The output should match, line for line, the records from the line containing "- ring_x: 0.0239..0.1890" through the line containing "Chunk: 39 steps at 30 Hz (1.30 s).", with every picture left out.

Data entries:
================

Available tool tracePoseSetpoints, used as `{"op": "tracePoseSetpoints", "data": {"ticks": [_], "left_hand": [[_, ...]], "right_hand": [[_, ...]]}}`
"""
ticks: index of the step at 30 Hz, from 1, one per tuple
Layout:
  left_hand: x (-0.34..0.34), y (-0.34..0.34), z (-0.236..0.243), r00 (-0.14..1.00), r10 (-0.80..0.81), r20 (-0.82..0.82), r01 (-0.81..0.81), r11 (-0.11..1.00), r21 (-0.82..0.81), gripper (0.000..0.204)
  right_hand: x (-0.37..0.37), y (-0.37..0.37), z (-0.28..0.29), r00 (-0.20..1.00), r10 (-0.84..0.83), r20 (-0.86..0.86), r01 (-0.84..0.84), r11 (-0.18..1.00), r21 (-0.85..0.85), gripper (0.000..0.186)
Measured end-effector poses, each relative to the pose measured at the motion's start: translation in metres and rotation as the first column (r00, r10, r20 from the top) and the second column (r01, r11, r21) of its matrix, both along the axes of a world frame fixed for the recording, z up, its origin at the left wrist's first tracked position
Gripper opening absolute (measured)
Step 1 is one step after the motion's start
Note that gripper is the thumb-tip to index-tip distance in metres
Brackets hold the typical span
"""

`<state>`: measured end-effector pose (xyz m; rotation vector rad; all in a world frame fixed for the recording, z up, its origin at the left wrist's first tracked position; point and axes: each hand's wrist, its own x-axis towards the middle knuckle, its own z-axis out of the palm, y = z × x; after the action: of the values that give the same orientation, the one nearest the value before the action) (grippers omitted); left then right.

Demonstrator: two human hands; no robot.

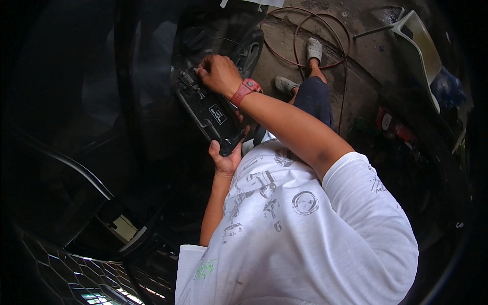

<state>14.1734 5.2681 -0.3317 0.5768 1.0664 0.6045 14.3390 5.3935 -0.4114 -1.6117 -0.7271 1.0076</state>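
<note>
A black fuel filler flap [211, 119] with a small printed label on its inner face slants beside the dark car body [91, 91]. My left hand [226, 158] grips its lower end, thumb on the near side and fingers coming round the right edge. At its upper end is a hinge-like metal part [188, 80]. My right hand [219, 73], a red watch on its wrist, is closed with the fingertips pinched right beside that part. Whatever lies between those fingertips is too small to make out.
A dark wheel [252, 53] is just beyond my right hand. A reddish hose [329, 20] loops over the concrete floor [366, 81]. My feet in pale clogs [314, 49] stand near it. A pale plastic chair [424, 51] is at the far right, above assorted clutter including a red item [396, 127].
</note>
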Motion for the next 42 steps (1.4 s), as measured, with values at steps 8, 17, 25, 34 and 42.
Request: {"op": "tracePoseSetpoints", "data": {"ticks": [8, 17, 25, 34, 42], "left_hand": [[0.0014, -0.0007, 0.0009, 1.0, 0.008, 0.003, -0.008, 1.0, 0.003, 0.111], [0.0015, -0.0002, 0.0016, 1.0, 0.014, -0.006, -0.014, 1.0, 0.002, 0.111], [0.0024, -0.0004, 0.0033, 1.0, 0.015, -0.014, -0.015, 1.0, 0.0, 0.112], [0.001, -0.0004, 0.0014, 1.0, 0.02, -0.001, -0.02, 1.0, 0.001, 0.111], [0.0007, 0.0006, 0.0025, 1.0, 0.016, -0.013, -0.016, 1.0, 0.005, 0.111]], "right_hand": [[-0.0005, -0.001, 0.0026, 1.0, -0.026, 0.0, 0.026, 0.998, -0.052, 0.024], [0.001, -0.0023, 0.006, 0.999, 0.02, 0.029, -0.019, 0.999, -0.041, 0.024], [-0.003, -0.0024, 0.0056, 0.996, -0.038, 0.086, 0.039, 0.999, -0.006, 0.024], [-0.0027, -0.0027, 0.0044, 0.989, 0.001, 0.146, 0.001, 1.0, -0.009, 0.026], [-0.0026, -0.0015, 0.0039, 0.99, 0.013, 0.143, -0.009, 1.0, -0.027, 0.026]]}}
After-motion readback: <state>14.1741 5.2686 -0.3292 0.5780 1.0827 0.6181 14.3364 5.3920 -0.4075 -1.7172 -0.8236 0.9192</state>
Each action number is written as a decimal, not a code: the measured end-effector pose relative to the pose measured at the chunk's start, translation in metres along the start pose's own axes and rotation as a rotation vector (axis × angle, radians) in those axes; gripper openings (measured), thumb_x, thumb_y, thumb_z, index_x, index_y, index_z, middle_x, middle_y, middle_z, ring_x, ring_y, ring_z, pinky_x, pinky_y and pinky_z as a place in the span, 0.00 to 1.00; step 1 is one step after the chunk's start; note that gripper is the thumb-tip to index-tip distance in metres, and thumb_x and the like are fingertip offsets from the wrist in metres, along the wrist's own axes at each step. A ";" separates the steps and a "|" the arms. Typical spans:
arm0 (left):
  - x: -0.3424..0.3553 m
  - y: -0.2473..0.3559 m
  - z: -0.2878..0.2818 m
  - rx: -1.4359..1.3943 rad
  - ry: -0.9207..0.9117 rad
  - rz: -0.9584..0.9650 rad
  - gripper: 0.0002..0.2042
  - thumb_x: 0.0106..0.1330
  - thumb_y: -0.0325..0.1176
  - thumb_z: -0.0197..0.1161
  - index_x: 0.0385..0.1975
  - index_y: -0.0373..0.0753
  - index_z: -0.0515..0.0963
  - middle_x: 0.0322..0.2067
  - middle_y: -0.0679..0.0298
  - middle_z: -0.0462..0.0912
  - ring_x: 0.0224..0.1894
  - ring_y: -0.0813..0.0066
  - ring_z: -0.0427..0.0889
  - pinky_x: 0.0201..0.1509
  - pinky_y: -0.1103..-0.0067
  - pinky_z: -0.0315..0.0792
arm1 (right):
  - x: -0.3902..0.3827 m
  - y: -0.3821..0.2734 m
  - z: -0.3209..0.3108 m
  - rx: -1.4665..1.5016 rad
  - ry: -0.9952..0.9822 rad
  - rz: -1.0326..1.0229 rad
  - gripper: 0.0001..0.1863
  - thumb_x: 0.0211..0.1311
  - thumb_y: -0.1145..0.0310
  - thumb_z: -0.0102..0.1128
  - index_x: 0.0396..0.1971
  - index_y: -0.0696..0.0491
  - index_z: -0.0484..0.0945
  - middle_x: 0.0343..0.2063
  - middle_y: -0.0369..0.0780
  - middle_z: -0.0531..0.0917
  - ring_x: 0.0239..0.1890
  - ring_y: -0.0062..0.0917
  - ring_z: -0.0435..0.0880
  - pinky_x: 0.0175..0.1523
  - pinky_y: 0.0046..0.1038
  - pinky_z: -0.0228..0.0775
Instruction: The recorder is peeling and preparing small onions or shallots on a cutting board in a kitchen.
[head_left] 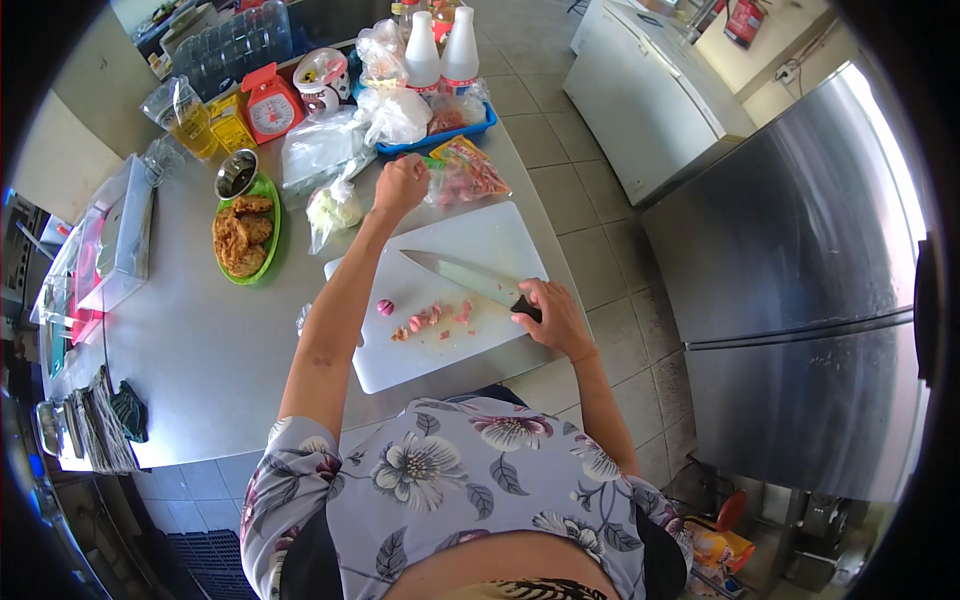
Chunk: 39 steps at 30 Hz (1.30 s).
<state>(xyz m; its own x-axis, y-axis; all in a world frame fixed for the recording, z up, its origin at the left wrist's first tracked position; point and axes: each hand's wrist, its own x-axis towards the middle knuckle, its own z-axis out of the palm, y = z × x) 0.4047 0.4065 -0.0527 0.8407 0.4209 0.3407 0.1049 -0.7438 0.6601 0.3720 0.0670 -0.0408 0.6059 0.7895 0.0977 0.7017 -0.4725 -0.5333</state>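
Resting on the white cutting board at the centre of the frame, small pink pieces are seen already cut, while one purple bulb at their left is left whole; the cutting is judged only partway done. Reddish contents, perhaps more bulbs, are held in a clear bag above the board. The knife is held at centre right by the right hand, fingers wrapped round its black handle. The left hand is raised at upper centre, fingers curled; whether anything is pinched cannot be told. Printing is carried by the orange packet beside the bag, two white bottles and a yellow box; dial markings are shown on the red scale at upper left.
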 end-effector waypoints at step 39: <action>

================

SOLUTION FOR THIS EXERCISE:
  - ring_x: 0.0239..0.1890
  - ring_y: -0.0062..0.0917
  - ring_z: -0.0435..0.0880
  - pinky_x: 0.0175..0.1523
  - pinky_y: 0.0046..0.1038
  - pinky_z: -0.0228..0.0775
Instruction: The recorder is peeling and preparing small onions or shallots on a cutting board in a kitchen.
[head_left] 
Chunk: 39 steps at 30 Hz (1.30 s).

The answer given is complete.